Example usage is shown below:

$ mkdir -p output/1 output/2 output/3
$ ./run_synthea -p 5 -u output/1/snap --exporter.baseDirectory output/1
$ ./run_synthea -i output/1/snap -u output/2/snap -t 100 --exporter.baseDirectory output/2
$ ./run_synthea -i output/2/snap -u output/3/snap -t 100 --exporter.baseDirectory output/3

The above sequence of commands:

  1. Creates a set of output directories
  2. Creates an initial set of 5 records and saves a snapshot to output/1/snap
  3. Loads the snapshot from output/1/snap continues the simulation for 100 days and saves an updated snapshot to output/2/snap
  4. Loads the snapshot from output/2/snap continues the simulation for another 100 days and saves an updated snapshot to output/3/snap

Steps 2, 3 and 4 use the --export.baseDirectory to specify a different output directory for each step. If this is not done then the export will fail since the records will already exist. If the -t flag is not specified then the records are evolved up to the current time - runs need to be separated in time for this to be useful but it could be used, e.g., to create an updated population every day or week.
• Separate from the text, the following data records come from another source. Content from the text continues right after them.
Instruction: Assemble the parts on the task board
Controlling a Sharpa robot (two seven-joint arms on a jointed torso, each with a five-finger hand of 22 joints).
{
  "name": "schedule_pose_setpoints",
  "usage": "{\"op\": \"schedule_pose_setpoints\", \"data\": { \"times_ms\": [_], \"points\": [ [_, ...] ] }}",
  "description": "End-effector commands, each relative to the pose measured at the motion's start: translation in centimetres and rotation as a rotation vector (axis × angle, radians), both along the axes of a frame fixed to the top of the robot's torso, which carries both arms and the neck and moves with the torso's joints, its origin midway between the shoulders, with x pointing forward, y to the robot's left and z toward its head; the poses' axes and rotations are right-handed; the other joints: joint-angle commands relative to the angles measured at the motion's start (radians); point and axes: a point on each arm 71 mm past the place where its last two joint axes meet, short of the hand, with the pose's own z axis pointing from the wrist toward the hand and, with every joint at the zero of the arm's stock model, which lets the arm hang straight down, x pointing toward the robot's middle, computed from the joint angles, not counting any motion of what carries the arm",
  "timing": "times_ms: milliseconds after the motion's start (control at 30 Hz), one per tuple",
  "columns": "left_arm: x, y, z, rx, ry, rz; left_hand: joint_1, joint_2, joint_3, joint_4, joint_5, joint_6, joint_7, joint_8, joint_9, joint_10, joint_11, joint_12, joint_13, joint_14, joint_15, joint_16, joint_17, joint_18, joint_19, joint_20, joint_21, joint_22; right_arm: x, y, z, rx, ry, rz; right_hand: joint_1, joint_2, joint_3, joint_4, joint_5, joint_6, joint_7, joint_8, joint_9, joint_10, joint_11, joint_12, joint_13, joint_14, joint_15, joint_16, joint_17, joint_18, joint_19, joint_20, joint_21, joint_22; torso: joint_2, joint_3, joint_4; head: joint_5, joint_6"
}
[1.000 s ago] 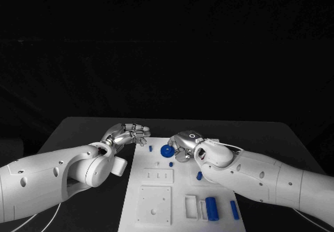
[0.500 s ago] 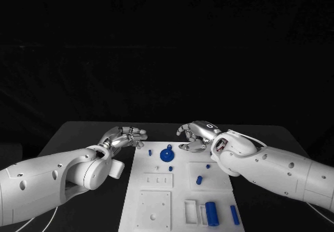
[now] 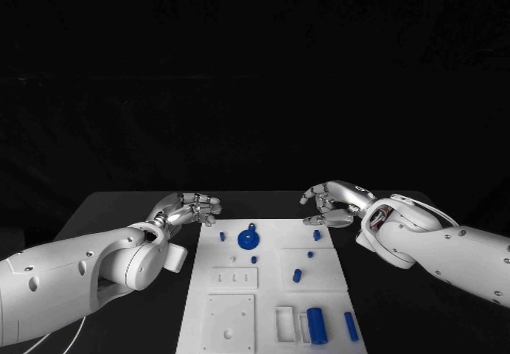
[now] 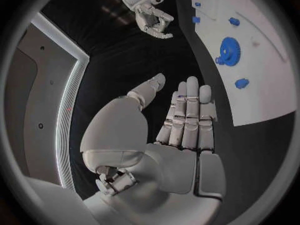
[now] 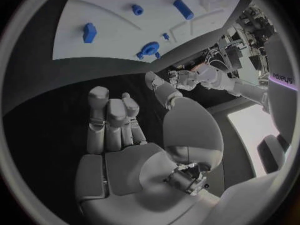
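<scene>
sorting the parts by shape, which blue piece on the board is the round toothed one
The gear, near the board's far end between the two hands. It is a flat toothed disc; the other blue parts are small pegs or long bars.

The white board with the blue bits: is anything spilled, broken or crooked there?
Nothing stands out. The board lies flat and square on the table, and the blue gear and other parts sit on it, none spilled or visibly damaged.

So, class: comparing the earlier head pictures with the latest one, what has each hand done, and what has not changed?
The right hand has lifted off the blue gear and drawn back past the far right corner of the task board, holding nothing. The left hand kept its place beside the board's far left corner, also holding nothing. The gear and the other blue parts lie where they were.
</scene>
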Motion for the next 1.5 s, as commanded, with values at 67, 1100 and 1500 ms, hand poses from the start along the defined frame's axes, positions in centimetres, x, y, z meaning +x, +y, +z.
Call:
{"op": "schedule_pose_setpoints", "data": {
  "times_ms": [67, 1100, 1500],
  "points": [
    [-0.2, -0.4, 0.0, -0.012, -0.015, -0.027, -0.002, 0.008, 0.002, -0.001, -0.001, 0.009, -0.001, 0.004, 0.001, 0.011, -0.003, 0.006, 0.002, 0.01, -0.001, -0.002, 0.001, 0.007, 0.002, -0.006, 0.003, 0.011, 0.0, -1.0, -0.4, 0.013, 0.05, 0.025, 0.007, 0.007, -0.009, -0.005, -0.001, 0.024, 0.015, 0.004, 0.001, -0.001, -0.004, 0.0, -0.002, -0.004, -0.004, -0.004, 0.002, 0.069, -0.006, 0.002, -0.007, 0.015, -0.003, 0.0107, -0.0152, 0.0, -0.004],
    [-0.4, -0.5, -0.5, -0.015, 0.008, -0.048, -0.01, 0.006, -0.001, -0.006, -0.005, 0.003, 0.001, -0.001, -0.002, -0.03, 0.018, -0.026, -0.011, 0.006, 0.002, -0.009, 0.004, 0.006, -0.002, -0.005, 0.002, 0.009, 1.3, -4.0, -8.7, 0.058, 0.19, -0.085, 0.048, 0.047, -0.056, 0.002, 0.017, 0.024, 0.018, -0.01, -0.01, -0.011, -0.002, -0.003, -0.01, -0.005, -0.002, -0.011, 0.009, 0.069, -0.012, 0.008, -0.016, 0.015, -0.002, 0.0151, -0.0173, 0.004, -0.024],
    [-0.4, -0.5, -0.5, -0.012, 0.013, -0.051, -0.011, 0.005, -0.001, -0.006, -0.005, 0.001, 0.002, -0.003, -0.003, -0.031, 0.019, -0.028, -0.012, 0.006, 0.002, -0.009, 0.005, 0.006, -0.002, -0.005, 0.002, 0.009, 1.3, -3.2, -9.5, 0.061, 0.203, -0.076, 0.075, 0.061, 0.075, 0.075, -0.102, 0.024, 0.019, -0.022, -0.021, -0.012, 0.0, 0.0, -0.013, -0.002, 0.0, -0.016, 0.013, 0.069, -0.008, 0.011, -0.019, 0.018, -0.002, 0.0141, -0.0155, 0.007, -0.031]
  ]
}}
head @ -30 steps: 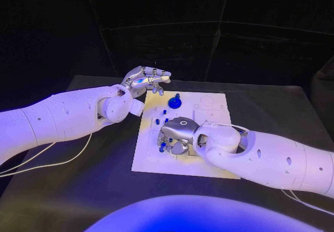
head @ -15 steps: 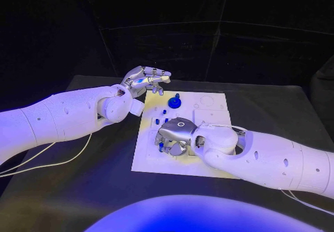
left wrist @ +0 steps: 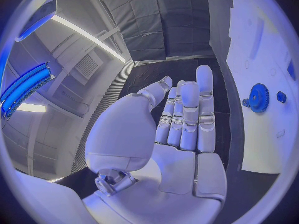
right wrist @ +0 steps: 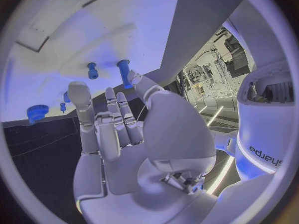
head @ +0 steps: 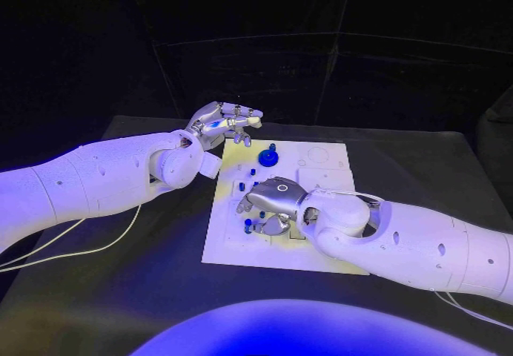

The above sequence of commands results in the following set of output files:

output/1/snap
output/1/fhir/
    Dominique369_Kirlin939_b7c98c3d-d948-46f1-85eb-c26568aa15bf.json 
    Verdell500_Renner328_fc4a3b26-e0c6-4215-a9aa-1f15edfe4208.json
    Harley673_Heller342_dd96e3c8-fb6c-4371-849c-3f9c31b19644.json
    Kum811_Wintheiser220_32b8d335-473a-4df9-86ae-b75daed3f3ea.json
    Silva841_Hamill307_efe4f638-b8df-48e4-a05d-fc2f2c9e1857.json
output/2/snap
output/2/fhir/
    Dominique369_Kirlin939_b7c98c3d-d948-46f1-85eb-c26568aa15bf.json 
    Verdell500_Renner328_fc4a3b26-e0c6-4215-a9aa-1f15edfe4208.json
    Harley673_Heller342_dd96e3c8-fb6c-4371-849c-3f9c31b19644.json
    Kum811_Wintheiser220_32b8d335-473a-4df9-86ae-b75daed3f3ea.json
    Silva841_Hamill307_efe4f638-b8df-48e4-a05d-fc2f2c9e1857.json
output/3/snap
output/3/fhir/
    Dominique369_Kirlin939_b7c98c3d-d948-46f1-85eb-c26568aa15bf.json 
    Verdell500_Renner328_fc4a3b26-e0c6-4215-a9aa-1f15edfe4208.json
    Harley673_Heller342_dd96e3c8-fb6c-4371-849c-3f9c31b19644.json
    Kum811_Wintheiser220_32b8d335-473a-4df9-86ae-b75daed3f3ea.json
    Silva841_Hamill307_efe4f638-b8df-48e4-a05d-fc2f2c9e1857.json

Limitations

Currently the entire set of records has to be stored in memory prior to snapshotting. This means that the size of the population is limited by hardware resources.

The ids of resources are not preserved over multiple exports, this complicates the task of determining differences over time for a given record. Issue 682 has been created to track this.